Print the first line of the data below and every one after it, through the line containing "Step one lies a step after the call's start", exactly as written.

◆ Data extract ◆
════════════════

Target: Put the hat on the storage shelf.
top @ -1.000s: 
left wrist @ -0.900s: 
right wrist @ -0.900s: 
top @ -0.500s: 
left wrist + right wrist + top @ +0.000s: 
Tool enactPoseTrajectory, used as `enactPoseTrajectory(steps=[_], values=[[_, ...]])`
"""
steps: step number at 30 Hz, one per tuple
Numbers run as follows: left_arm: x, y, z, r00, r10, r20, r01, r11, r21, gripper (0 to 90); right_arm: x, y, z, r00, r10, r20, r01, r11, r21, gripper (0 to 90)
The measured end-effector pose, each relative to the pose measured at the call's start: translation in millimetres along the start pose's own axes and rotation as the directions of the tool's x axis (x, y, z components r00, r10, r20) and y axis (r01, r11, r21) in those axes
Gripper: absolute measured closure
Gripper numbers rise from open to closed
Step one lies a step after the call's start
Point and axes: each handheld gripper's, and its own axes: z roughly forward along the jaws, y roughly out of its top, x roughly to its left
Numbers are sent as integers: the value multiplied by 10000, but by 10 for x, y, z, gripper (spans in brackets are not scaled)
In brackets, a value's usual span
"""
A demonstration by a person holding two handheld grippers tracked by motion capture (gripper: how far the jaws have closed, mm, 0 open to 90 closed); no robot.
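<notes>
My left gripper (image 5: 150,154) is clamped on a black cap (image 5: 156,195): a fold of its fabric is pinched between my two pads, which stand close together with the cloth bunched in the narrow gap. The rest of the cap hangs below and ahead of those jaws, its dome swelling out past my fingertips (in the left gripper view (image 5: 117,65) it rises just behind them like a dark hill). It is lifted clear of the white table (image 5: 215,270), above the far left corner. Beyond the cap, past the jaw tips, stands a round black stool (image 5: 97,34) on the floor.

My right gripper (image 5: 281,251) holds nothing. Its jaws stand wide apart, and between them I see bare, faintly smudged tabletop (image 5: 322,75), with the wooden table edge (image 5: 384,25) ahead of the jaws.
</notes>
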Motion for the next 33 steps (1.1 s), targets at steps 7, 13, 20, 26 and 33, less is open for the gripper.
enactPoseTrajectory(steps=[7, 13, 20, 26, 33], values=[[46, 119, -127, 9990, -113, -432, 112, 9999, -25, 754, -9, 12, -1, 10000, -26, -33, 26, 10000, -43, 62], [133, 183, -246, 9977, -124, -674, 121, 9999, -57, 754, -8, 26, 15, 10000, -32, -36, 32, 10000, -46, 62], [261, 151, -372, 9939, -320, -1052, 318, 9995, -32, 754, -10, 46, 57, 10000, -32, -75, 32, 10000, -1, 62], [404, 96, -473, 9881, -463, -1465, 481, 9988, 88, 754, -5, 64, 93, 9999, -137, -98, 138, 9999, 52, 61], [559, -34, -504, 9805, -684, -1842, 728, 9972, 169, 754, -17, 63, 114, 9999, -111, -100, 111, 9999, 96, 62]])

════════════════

◆ Task output ◆
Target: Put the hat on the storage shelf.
top @ -1.000s: 
left wrist @ -0.900s: 
right wrist @ -0.900s: 
top @ -0.500s: 
left wrist + right wrist + top @ +0.000s: 
Tool enactPoseTrajectory, used as `enactPoseTrajectory(steps=[_], values=[[_, ...]])`
"""
steps: step number at 30 Hz, one per tuple
Numbers run as follows: left_arm: x, y, z, r00, r10, r20, r01, r11, r21, gripper (0 to 90); right_arm: x, y, z, r00, r10, r20, r01, r11, r21, gripper (0 to 90)
The measured end-effector pose, each relative to the pose measured at the call's start: translation in millimetres along the start pose's own axes and rotation as the directions of the tool's x axis (x, y, z components r00, r10, r20) and y axis (r01, r11, r21) in those axes
Gripper: absolute measured closure
Gripper numbers rise from open to closed
Step one lies a step after the call's start

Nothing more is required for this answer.